Airway inflammation, dysbiosis and respiratory parameters are dependent of the route of sensitization in mouse model of asthma

Abstract

Asthma is an inflammatory chronic disease of lower part of the airways which attempt more than 300 million of asthmatics are counted in the world, whose 70% with an allergic asthma. The diversity of asthmatic endotypes contributes to its complexity. Many factors are involved in the pathophysiology of asthma to explain its phenotype diversity, as environment, the allergen sensitization pathways and the key role of microbiota. In this context, the objective of this project is to determine the influence of the sensitization pathway on the endotype and severity of asthma.
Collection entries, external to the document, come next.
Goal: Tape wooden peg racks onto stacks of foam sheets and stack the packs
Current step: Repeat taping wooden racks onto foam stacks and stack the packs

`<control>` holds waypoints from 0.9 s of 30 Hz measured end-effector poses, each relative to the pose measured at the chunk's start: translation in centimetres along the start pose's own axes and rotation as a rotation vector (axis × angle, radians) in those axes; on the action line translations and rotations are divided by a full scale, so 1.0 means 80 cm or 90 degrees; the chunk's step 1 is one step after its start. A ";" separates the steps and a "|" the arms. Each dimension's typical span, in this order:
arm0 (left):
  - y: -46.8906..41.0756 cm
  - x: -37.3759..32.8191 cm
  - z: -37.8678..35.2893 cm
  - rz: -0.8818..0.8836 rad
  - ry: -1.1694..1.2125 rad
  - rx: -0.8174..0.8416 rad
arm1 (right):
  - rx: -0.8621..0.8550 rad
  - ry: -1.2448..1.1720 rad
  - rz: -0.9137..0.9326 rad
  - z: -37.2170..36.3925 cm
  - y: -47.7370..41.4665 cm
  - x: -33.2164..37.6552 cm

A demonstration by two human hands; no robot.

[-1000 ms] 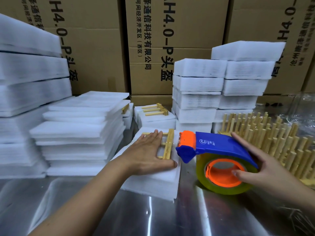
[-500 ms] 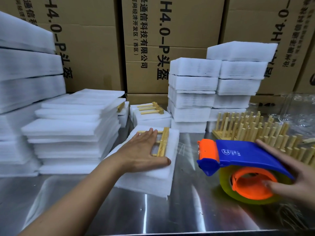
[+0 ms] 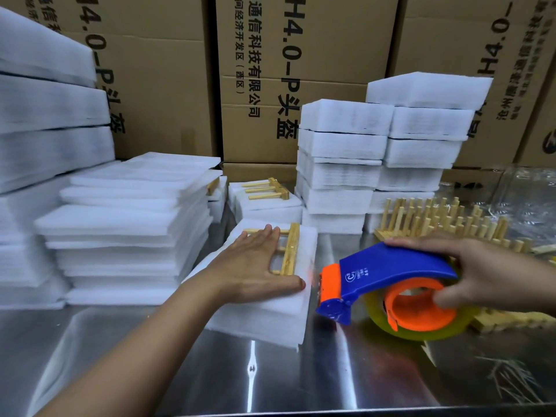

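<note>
packing warehouse: stacked printed cartons (image 3: 301,79), foam sheet piles (image 3: 126,224), steel bench (image 3: 270,380).

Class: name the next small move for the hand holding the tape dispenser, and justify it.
Probably press the orange nose of the tape dispenser onto the right edge of the foam stack: the right hand holds it just beside that edge, and the left hand lies flat on the peg rack.

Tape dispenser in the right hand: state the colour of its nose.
The tape dispenser has an orange nose; head view.
</note>
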State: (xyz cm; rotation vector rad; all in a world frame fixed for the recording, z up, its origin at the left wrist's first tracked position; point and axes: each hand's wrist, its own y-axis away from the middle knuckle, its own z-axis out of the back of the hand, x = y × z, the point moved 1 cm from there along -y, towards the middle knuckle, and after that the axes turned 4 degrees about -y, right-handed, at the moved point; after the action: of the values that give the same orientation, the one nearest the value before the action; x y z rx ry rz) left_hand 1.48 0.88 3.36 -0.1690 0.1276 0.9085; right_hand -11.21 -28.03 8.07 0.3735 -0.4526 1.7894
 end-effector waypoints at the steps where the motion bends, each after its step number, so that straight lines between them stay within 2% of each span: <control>1: 0.000 0.000 0.000 0.000 0.001 0.000 | 0.004 0.013 -0.001 0.000 -0.003 0.004; 9: 0.001 0.000 -0.001 -0.029 0.015 -0.017 | 0.025 0.090 -0.022 0.002 -0.018 0.028; 16: -0.001 -0.001 -0.003 -0.037 -0.016 -0.022 | 0.035 0.070 -0.055 0.002 -0.023 0.032; 27: 0.000 -0.002 -0.003 -0.045 -0.025 -0.042 | 0.166 0.009 -0.140 0.018 -0.053 0.035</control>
State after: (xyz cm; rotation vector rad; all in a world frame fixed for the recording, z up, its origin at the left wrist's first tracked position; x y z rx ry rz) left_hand 1.39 0.68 3.15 -0.2147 0.0546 0.8463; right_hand -7.81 -25.45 11.14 0.5700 -0.1606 1.6362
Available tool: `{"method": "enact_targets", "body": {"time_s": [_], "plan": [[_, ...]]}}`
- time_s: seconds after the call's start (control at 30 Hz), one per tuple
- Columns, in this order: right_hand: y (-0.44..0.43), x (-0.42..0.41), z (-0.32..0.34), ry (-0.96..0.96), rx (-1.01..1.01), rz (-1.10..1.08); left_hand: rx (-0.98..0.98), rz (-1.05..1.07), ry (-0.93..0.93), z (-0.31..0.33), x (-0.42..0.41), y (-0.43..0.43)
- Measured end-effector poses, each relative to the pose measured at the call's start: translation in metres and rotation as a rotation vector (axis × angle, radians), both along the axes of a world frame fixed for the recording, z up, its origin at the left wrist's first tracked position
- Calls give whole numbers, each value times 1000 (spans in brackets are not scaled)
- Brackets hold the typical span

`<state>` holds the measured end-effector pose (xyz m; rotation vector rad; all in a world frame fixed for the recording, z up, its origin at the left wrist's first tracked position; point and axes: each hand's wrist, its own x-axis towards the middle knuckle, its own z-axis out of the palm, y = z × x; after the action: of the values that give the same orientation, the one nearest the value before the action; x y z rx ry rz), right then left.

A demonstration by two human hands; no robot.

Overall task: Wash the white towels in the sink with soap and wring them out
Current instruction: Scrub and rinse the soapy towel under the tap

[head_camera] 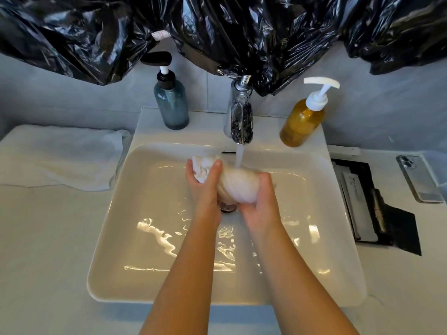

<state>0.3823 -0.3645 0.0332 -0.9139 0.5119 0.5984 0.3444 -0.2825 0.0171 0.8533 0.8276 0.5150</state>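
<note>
A wet white towel (233,182), rolled into a thick bundle, is held over the middle of the white sink (154,240). My left hand (205,189) is closed around its left end, where a bunched tip sticks out above the fingers. My right hand (260,201) grips its right end. Water runs from the chrome faucet (239,117) onto the top of the bundle. Shallow water ripples in the basin. The drain is partly hidden beneath the towel. More white towels (60,153) lie folded on the counter to the left.
A blue-grey pump bottle (171,105) stands at the back left of the sink, an amber pump bottle (302,119) at the back right. A black tray (367,201) with packets and a phone (420,178) lie on the right counter. Black plastic sheeting (217,27) hangs above.
</note>
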Motion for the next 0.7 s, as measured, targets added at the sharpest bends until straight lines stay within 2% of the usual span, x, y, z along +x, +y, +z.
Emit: {"method": "enact_targets", "body": {"time_s": [0.13,0.33,0.4,0.47,0.57,0.63,0.7], "plan": [[-4,8,10,-221,-93,-4,-96,-62,-55,11,7,6],[-10,12,17,-730,-360,180,-290,15,30,-12,28,7],[-14,15,14,-775,-381,259,-284,59,45,6,22,3],[-16,15,9,-672,-289,221,-176,30,55,8,17,2],[-10,21,10,-350,-94,101,43,-73,-32,8,4,3],[-8,27,14,-102,-6,104,256,-115,-20,7,-2,9],[-8,29,15,65,69,131,464,-134,7,8,-5,15]]}}
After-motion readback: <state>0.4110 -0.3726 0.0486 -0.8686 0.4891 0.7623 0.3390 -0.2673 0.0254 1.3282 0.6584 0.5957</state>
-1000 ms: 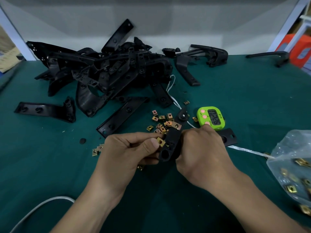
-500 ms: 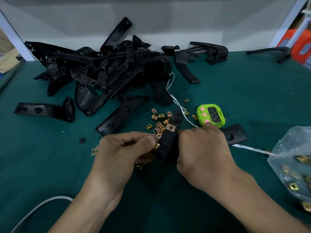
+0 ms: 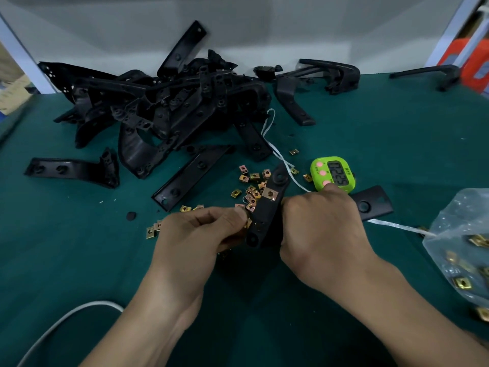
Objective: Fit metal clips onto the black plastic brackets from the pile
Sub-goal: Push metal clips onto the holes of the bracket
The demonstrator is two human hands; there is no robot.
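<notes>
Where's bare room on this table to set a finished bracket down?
Bare cloth beyond the green timer and plastic bag, and near left between the lone bracket and white cable. Crowded: the bracket pile and loose clips.

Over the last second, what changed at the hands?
Right hand turned the bracket slightly, showing more of its long face. Left hand slid its thumb over the clip at the bracket's edge, mostly hiding it. Both grips held; fitted clip, pile, loose clips, timer and bag stayed put.
</notes>
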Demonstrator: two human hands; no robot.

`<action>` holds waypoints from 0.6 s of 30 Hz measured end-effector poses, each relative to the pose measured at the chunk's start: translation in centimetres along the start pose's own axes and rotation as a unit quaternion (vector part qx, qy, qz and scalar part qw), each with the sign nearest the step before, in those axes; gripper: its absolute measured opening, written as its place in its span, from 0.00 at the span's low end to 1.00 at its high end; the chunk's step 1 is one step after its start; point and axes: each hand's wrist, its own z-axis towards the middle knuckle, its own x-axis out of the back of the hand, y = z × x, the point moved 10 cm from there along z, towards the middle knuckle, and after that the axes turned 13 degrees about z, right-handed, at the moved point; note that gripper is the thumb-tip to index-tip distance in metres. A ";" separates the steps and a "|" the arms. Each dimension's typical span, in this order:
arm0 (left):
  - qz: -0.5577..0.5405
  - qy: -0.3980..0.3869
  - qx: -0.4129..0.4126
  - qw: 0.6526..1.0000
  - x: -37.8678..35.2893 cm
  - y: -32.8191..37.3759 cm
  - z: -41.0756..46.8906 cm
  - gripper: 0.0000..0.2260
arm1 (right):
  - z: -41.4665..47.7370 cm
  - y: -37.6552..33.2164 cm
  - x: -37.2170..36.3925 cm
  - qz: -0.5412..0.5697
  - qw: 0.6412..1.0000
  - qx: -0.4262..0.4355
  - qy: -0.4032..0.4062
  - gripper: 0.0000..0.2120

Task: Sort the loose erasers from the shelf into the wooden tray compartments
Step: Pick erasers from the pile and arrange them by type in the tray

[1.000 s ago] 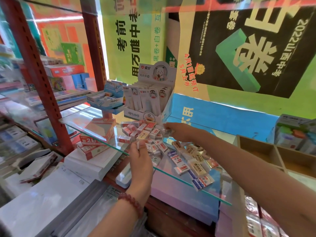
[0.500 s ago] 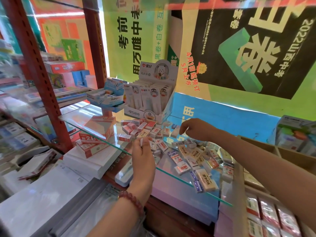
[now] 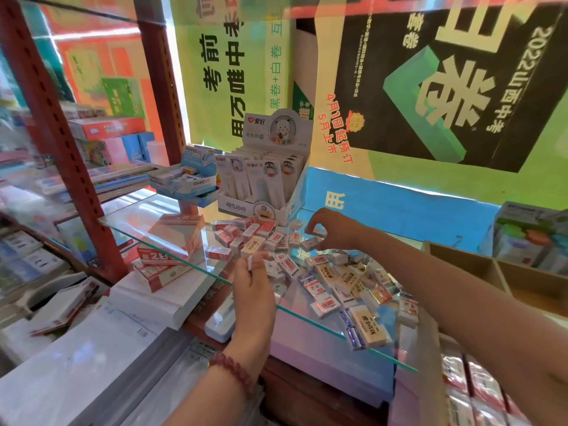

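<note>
Dozens of loose erasers (image 3: 325, 276) scattered at mixed angles on the glass shelf (image 3: 144, 224) between and beyond the hands, left hand (image 3: 255, 290) pinching a small white one, right hand (image 3: 333, 229) pinching another farther back and nearer to the wooden tray (image 3: 461, 252) off right.

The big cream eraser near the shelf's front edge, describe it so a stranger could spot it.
Find the glass shelf strewn with erasers. Follow the pile to its near right end, at the front edge. The cream eraser is bigger than the red-labelled ones, with black characters on top.
</note>
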 end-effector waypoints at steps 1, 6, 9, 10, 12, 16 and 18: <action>0.000 0.000 -0.001 1.000 -0.1 0.0 0.0 0.13 | 0.2 0.1 -0.1 0.011 1.000 -0.008 -0.012 0.27; 0.010 0.002 -0.005 1.000 -0.1 -0.1 0.1 0.12 | 1.3 0.0 -2.3 0.010 0.992 -0.056 -0.115 0.44; 0.014 0.006 0.002 1.000 0.0 -0.3 0.2 0.11 | 1.6 0.0 -3.2 0.032 0.987 -0.079 -0.134 0.41; 0.014 0.009 0.003 1.000 0.1 -0.3 0.3 0.11 | 1.6 -0.2 -2.9 0.030 0.989 -0.074 -0.124 0.39; 0.013 0.015 0.001 1.000 0.3 -0.3 0.3 0.12 | 1.5 -0.8 -2.2 0.012 0.993 -0.051 -0.109 0.35; 0.001 0.016 -0.003 1.000 0.6 -0.2 0.3 0.11 | 0.3 -1.2 -1.9 -0.002 0.992 -0.004 -0.124 0.32; -0.007 0.016 -0.005 1.000 0.6 -0.2 0.3 0.11 | -0.5 -1.2 -1.8 0.021 0.991 0.017 -0.130 0.31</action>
Using a mouse model of dust mite allergic asthma, we analyzed respiratory function by plethysmography and by lung resistance and compliance measurement. Then we explore lung tissue damage by histological studies and we analyzed the inflammation phenotype by flow cytometry. In addition, we defined the impact of the sensitization pathway on microbiota by 16S sequencing and barrier dysfunction. Our results show an influence of the sensitization pathway on respiratory function and on the inflammatory response. Indeed, we have shown that the nasal route induces the most severe asthma with pro-Th2 inflammation with a little Th17 but rather eosinophilic asthma. The cutaneous route induces severe asthma with a mixed Th2/Th17 infiltrate. While the oral route is more tolerogenic with less impairment of respiratory function, but with an inflammatory profile of the Th2 type with eosinophilia. Concerning microbiota dysbiosis, we notified some significant difference of gut and lung phylum composition between different sensitization pathways. Altogether, these results will demonstrate the link between sensitization pathway and asthmatic endotype by taking into account the mechanisms linking the immune response, the microbiota and the bronchial epithelial barrier. These results will ultimately make it possible to better target prevention strategies through immuno-intervention and the development of predictive markers and/or the selection of asthma endotypes.